Chicago Warehouse Carpenters Cite Wage Gap with GES' Competitors for Contract Strife
Several days after contract renewal talks broke down between Global Experience Specialists and the Chicago Regional Council of Carpenters Local 1027, the two entities have not come to a resolution over wage increase expectations.
June 4 article announcing talks breaking down: Contract Talks Break Down Between Chicago Warehouse Carpenters, GES
Talks broke off because of the union’s request for a 17-percent wage increase during a 4-year period and GES’ offer of a 15-percent increase during the same 4-year time period.
“While achieving solid agreements with GES’s competitors, talks with GES, a division of the corporate conglomerate Viad Corp., have stalled,” said Frank T. Libby, president/executive secretary-treasurer, Chicago Regional Council of Carpenters.
He added, “The union is negotiating for parity with other companies, securing fairness for its members, and the ability to continue to promote Chicago as a trade show leader.”
According to Libby, the crux of the issue for the union is $5.11 hourly rate savings that GES received, compared with its competition, during the last contract negotiations.
“This disparity was the result of concessions made by the union when GES purchased Exhibit Group in Roselle, Ill., and merged its operations,” he added.
Libby said the union’s goal during the recent contract renewal talks was to close that $5.11 gap.
“GES’s competitors have agreed to the very same terms that the carpenters union offered to GES and which GES has summarily and consistently rejected'” He added. “We simply cannot continue to allow GES to enjoy more favorable economic terms than its unionized competitors operating in the same industry.”
GES officials clarified that their company did not purchase Exhibitgroup/Giltspur. "We were both Viad companies and merged to form Global Experience Specialists," a spokesperson added.
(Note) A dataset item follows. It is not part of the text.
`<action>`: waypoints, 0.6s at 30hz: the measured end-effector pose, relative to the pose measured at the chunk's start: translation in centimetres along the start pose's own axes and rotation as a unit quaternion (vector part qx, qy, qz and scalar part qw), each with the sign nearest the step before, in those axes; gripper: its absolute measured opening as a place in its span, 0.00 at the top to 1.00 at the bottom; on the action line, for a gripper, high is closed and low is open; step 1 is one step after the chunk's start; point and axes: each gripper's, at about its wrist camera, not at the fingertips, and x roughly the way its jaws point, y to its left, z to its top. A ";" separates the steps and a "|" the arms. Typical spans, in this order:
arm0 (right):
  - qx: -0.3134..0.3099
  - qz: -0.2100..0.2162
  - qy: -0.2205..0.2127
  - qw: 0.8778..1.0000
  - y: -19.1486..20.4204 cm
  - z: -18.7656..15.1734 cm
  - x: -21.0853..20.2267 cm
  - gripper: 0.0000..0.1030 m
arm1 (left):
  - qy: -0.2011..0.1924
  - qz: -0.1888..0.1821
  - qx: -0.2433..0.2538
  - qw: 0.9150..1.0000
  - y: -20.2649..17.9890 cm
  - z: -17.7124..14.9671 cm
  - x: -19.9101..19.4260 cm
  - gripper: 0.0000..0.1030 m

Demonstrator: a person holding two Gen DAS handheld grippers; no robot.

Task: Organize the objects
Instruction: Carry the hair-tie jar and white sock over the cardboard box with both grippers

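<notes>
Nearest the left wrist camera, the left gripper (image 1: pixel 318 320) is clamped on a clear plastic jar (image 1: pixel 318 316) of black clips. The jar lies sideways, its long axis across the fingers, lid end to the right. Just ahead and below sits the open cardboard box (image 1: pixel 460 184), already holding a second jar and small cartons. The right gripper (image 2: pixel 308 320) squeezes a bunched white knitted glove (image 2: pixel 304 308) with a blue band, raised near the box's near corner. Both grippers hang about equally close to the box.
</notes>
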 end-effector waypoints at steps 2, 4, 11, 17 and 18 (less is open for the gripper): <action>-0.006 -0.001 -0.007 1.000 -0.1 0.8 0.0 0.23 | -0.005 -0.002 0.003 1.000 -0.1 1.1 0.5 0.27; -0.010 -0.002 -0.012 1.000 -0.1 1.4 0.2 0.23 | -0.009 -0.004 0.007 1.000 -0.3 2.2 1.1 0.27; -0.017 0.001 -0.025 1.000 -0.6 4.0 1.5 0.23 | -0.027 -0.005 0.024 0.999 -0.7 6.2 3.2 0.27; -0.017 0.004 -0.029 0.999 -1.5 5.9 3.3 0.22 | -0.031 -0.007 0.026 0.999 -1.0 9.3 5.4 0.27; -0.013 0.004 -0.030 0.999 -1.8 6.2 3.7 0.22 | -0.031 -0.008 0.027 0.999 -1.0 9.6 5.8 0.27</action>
GES' president Steve Moster said their ultimate goal is to stop rising costs.
"The fact that our competitors agreed to the union’s demands doesn’t make it right," he added. "We all need to stand together to do what’s right and keep costs down for the health of the industry."
Moster also said that if the union is concerned about creating parity "among GES and our competitors in Chicago", GES had made a proposal that would have brought parity on both wages and pension over time "and the union rejected it."
Libby said another issue at hand that led the union to ask for wage increases is the rising cost of health insurance.
“The substantial increases in healthcare costs have required the carpenters union to make significant adjustments to its major medical and pharmaceutical coverage over the last few years,” he added.
Libby said, “Fortunately, GES’s competitors, along with hundreds of signatory employers operating in Chicago, have agreed to contribute to the cost necessary to continue healthcare coverage for their employees.”
Moster said GES was aware of the rising costs of health care and the impact it has on everyone.
"However, because allocations for benefit plans are made by the union leadership and not the employer, healthcare has not been a focus of these negotiations," he added.
Moster said the 15-percent wage increase for four years that GES offered was generous, adding, “The consumer price index is at 2 percent. Despite this, the union is demanding a more than 4 percent per year increase. We rejected the union’s last, best and final offer in order to keep the overall cost of exhibiting down.”
GES’ current wage increase offer was in addition to a 14-percent wage increase that was agreed upon for the three-year contract that now has expired, according to GES officials.
Local 1027 are warehouse contractors who do not work onsite at shows. Besides exhibit fabrication, they typically build registration counters, charging stations and other elements for the showfloor.
The most recent contract between GES and the warehouse carpenters' union ended at Midnight, May 31.